Desa kedungcangkring yang
dahulunya penuh akan santri utamanya banyak pedagang batik. Namun pada waktu
sekarang ini mulai hilang terutama usaha batik di desa tersebut di mana
dahulunya desa yang terkenal dengan pembuat batik dan sekarang tidak dan yang dahulu usaha-usaha batik sekarang
hilang dan kalau orang menganggap bahwasanya kalau desa kedungcangkring
merupakan kampung kebanyakan orang tidak akan percaya karena kondisi yang
mencerminkan tidak adanya usaha batik di desa tersebut.
SEJARAH DESA
KEDUNGCANGKRING
Desa
kedungcangkring merupakan desa yang sangat tua di daerah perbatasan antara
wilayah sidoarjo dengan pasuruan, hal ini terbukti dahulu kala sebelum zaman
kemerdekaan atau zaman sebelum penjajahan dulu desa kedung cangkring ini sudah
ada dan desa ini biasa di sebut desa pecinan yaitu desa di mana banyak suku
pedatang dari cina, gujarat, tionghoa atau dari mongol. Di karenakan dahulunya
daerah ini merupakan daerah pesisir banyak kapal pedagang lewat daerah ini atau
singgah di daerah ini. Desa kedung
cangkring ini dahulunya merupakan desa pasar batik atau desa pusat batik karena
para pedagang asing singgah di sini biasanya selain membeli rempah-rempah juga
batik. Adapun batik-batik yang berasal dari lamongan dan blitar atau daerah
jawa tengah asalnya dari daerah sini.
Sebagaimana
lazimnya yang terjadi pada masyarakat dahulu, yang menjadikan sungai sebagai
media transportasi di mana masyarakat menyebutnya sebagai budaya sungai, dengan
kata lain desa kedungcangkring merupakan desa yang sangat tua yang berada di
kabupaten sidoarjo.
Ciri-ciri apakah desa
tersebut merupakan desa tua bisa di lihat dari adanya bangunan khas rumah yang
masih tersisah atau yang di wariskan kepada anak cucunya, jarak antara rumah
yang satu denga rumah yang lainya berdempet-dempetan dan sangat padat di
samping itu ada beberapa rumah yang kelihatan umurnya tua motifnya ada yang
seperti rumah warga tionghoa
Rumah Khas
Tionghoa
|
Tempat pencucian malam batik |
ASAL MULA DESA
SANTRI
Berawal dari kyai
yang bersejarah dan amat di segani yaitu kyai achmad aruqot, lahir di
kedungcangkring sekitar tahun 1885 M dari seorang keluarga yang juga merupakan
seorang kyai. Ayahnya kyai ahmad aruqot
adalah seorang kyai yang bernama kyai asfiya’, perintis majlis ta’lim yang konon
akan menjadi cikal bakal berdirinya pondok pesantren roudlotul banin, sebuah
pesantren yang megukir sejarah pendidikan agama serta pembentukan moralitas
santri warga masyarakat kedung cangkring.[1]

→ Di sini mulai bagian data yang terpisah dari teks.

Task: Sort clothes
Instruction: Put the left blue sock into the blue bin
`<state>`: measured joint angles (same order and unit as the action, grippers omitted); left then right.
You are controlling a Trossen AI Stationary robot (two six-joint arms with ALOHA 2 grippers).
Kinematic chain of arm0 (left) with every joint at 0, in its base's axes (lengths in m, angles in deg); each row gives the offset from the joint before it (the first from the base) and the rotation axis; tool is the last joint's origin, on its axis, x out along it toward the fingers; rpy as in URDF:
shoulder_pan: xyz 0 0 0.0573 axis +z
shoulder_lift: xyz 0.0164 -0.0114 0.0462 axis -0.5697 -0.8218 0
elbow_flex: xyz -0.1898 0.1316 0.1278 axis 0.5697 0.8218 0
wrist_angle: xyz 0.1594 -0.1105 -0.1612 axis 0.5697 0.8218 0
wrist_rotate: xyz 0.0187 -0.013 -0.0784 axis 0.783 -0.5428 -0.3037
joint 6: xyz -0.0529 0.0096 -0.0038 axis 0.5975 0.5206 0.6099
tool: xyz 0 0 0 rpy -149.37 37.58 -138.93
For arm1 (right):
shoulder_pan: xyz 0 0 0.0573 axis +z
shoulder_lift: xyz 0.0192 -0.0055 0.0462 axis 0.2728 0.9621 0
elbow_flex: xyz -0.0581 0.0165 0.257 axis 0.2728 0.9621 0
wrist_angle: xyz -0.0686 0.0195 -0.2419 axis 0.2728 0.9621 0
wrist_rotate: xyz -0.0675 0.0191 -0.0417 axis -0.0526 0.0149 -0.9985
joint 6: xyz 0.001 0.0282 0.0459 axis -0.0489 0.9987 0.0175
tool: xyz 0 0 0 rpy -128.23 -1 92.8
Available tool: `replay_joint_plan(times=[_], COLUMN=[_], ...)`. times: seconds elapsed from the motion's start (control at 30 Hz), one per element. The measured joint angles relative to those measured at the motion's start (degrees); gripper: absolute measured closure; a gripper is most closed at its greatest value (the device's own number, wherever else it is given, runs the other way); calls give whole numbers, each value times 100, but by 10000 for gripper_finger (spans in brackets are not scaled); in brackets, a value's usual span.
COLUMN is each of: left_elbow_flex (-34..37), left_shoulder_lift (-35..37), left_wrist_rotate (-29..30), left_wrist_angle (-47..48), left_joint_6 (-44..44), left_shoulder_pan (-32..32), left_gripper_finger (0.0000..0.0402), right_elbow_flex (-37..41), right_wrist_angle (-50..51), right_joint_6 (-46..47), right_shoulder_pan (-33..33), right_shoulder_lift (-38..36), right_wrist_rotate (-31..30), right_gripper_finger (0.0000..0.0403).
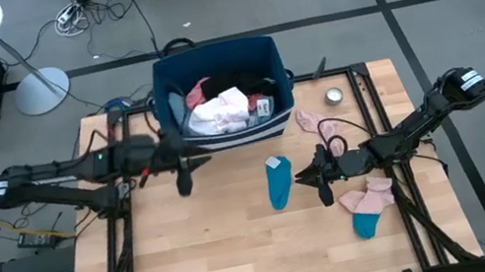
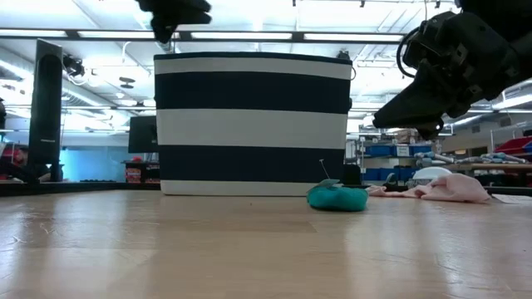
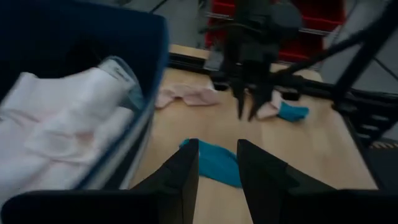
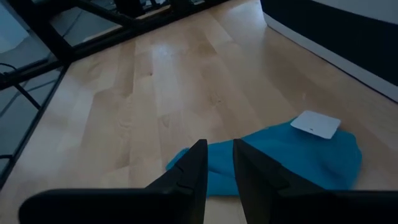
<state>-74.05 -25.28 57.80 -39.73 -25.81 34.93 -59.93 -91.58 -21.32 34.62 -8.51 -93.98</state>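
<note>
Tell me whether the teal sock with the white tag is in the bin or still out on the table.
Out. The teal sock lies flat on the table, in front of the bin, beside the right gripper.

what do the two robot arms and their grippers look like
Both arms are dark, nearly black, built of slim jointed links. The left arm has a small green light and red wiring near its wrist. The right arm has a rounded shoulder joint with white markings and black cable looped near its wrist. The left gripper and the right gripper each end in two flat, tapered dark fingers.
</note>
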Motion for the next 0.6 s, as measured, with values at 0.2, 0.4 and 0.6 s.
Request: replay_joint_plan(times=[0.2,0.4,0.6], left_elbow_flex=[938,1776,2621], left_shoulder_lift=[623,1178,1563], left_wrist_rotate=[332,493,369], left_wrist_angle=[-391,-496,-1089], left_joint_6=[120,277,228], left_shoulder_pan=[-577,-741,-742], left_gripper_finger=[287,287,287], right_elbow_flex=[2,1,2], right_wrist_angle=[6,27,23], right_joint_6=[3,-6,98], right_shoulder_pan=[0,-9,-44], right_shoulder_lift=[0,0,0], right_wrist_rotate=[-22,-26,-235], right_gripper_finger=[325,325,325])
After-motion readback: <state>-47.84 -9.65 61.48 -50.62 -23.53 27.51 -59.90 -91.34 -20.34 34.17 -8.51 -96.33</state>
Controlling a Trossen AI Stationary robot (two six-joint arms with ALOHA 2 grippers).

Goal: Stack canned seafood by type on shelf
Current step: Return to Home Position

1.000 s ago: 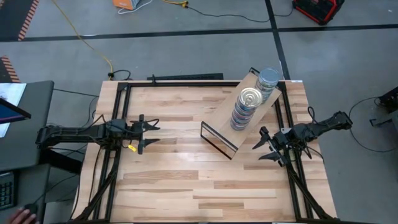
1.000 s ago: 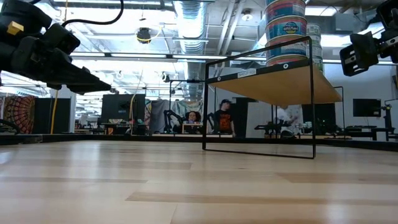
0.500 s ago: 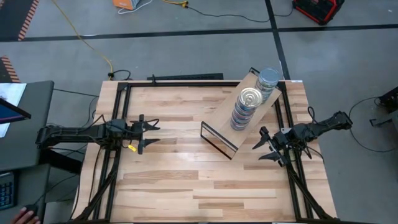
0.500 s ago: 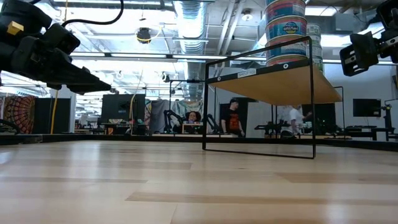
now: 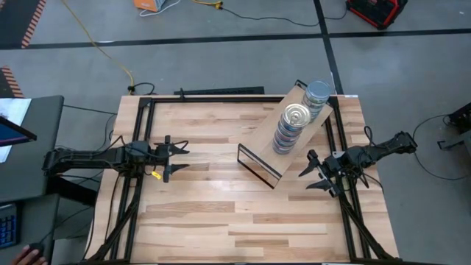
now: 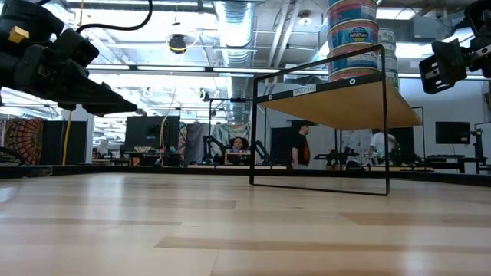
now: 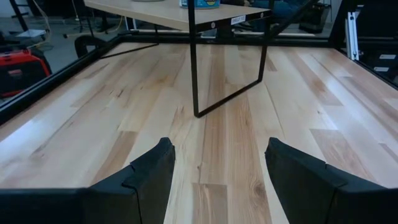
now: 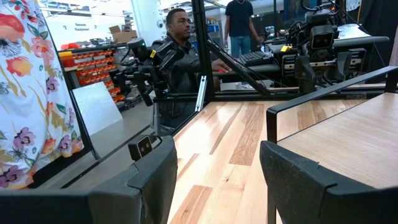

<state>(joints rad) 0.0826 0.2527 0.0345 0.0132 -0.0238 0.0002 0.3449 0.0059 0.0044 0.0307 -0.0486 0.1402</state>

Ada yang mengatakan wilayah strategis melalui jalur transportasi Kali Brantas
(Sungai Porong) menuju Surabaya, Madura, dan Pasuruan, zaman dulu dari turun
temurun terus yang melahirkan
tokoh dan kiai besar. Sebagian masyarakat menyebut Kedungcangkring sebagai ”Kota
Santri”. Beberapa kiai yang lahir di Kedung Cangkring dan terkenal pada
zamannya, di antaranya adalah KH Siroj Kholil, mempunyai anak KH A. Rofiq
Siroj, kini Rois Suryah PC NU Sidoarjo. Juga ada KH Arruqot, seorang ulama yang
cukup terkenal pada zamannya. Mempunyai menantu KH Hayyun, ia mempunyai anak KH
Charor, kini pengasuh Pondok Pesantren Arraudloh, dan ada lagi yang merupakan
cucu dari KH Arruqot dan sekaligus menantu dari keturunan sunan ampel Surabaya yakni agus
shobahus surur Kedung Cangkring.
Bahkan,
dulu sekitar tahun 1980-an, di Kedung Cangkring ada seorang ulama biasa, tetapi
terkenal sebagai ahli istikharoh. Ia adalah Kiai Khusnan, yang akrab
disapa Pak Khusnan. Dikatakan ulama biasa, karena sehari-harinya ia bekerja mbatik
pada mertuanya, KH Asmuni Umar, H Jamian. KH Asmuni, adalah mantan Ketua PC
NU Sidoarjo, sebelum KH Abdy Manaf. Menurut cerita KH Asmuni, sosok Pak
Khusnan, selain sehari-hari bekerja sebagai pembatik, ia banyak dimintai tolong
masayarakat sekitar untuk mengistikhorohkan sesuatu.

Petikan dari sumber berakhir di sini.